* What to produce *
From the line that contains "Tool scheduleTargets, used" through the line that contains "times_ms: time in", output every line of the listing below exactly and leave out all the rest.

* Material provided *

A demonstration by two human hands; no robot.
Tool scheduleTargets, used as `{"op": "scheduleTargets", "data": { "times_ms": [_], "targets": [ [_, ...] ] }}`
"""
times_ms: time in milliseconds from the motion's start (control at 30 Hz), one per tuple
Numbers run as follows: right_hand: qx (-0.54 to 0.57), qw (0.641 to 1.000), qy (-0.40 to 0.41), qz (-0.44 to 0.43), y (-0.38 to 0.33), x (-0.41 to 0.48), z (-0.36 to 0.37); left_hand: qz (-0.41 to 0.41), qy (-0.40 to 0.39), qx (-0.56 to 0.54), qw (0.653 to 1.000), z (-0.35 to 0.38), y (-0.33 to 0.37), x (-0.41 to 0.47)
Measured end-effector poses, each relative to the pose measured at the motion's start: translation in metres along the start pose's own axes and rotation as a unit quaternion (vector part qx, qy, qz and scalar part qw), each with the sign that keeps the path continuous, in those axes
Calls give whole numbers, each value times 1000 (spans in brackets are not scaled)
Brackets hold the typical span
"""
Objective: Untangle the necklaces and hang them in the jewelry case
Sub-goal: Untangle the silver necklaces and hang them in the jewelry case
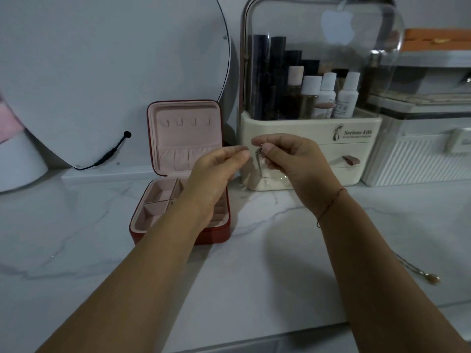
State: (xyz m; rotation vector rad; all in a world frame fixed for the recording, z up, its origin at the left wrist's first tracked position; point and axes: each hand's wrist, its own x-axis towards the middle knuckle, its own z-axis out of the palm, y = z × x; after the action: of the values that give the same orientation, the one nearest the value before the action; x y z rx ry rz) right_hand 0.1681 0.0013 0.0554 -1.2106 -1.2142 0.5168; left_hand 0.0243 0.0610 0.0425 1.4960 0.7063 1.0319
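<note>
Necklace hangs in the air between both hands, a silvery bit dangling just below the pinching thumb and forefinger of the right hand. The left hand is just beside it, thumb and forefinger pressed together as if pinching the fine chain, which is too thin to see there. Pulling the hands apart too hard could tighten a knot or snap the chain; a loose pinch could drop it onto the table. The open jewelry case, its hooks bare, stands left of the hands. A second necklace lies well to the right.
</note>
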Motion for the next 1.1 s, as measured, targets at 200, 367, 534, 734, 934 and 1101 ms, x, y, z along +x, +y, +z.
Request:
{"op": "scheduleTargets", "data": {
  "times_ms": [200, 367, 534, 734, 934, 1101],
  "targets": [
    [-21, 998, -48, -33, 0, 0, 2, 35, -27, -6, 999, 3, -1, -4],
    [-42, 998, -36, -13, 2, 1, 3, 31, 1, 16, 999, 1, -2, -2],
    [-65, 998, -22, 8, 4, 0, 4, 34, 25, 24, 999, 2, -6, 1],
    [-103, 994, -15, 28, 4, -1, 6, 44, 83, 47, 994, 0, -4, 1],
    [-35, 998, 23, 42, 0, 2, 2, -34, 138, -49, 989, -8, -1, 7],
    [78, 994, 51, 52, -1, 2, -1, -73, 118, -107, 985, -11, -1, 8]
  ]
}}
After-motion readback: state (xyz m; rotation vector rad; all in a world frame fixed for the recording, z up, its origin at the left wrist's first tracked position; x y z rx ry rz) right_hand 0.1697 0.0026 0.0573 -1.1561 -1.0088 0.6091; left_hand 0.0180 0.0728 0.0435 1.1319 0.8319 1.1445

* Exercise response *
Tool scheduleTargets, used as `{"op": "scheduleTargets", "data": { "times_ms": [_], "targets": [ [_, ...] ] }}`
"""
times_ms: time in milliseconds from the motion's start (control at 30 Hz), one per tuple

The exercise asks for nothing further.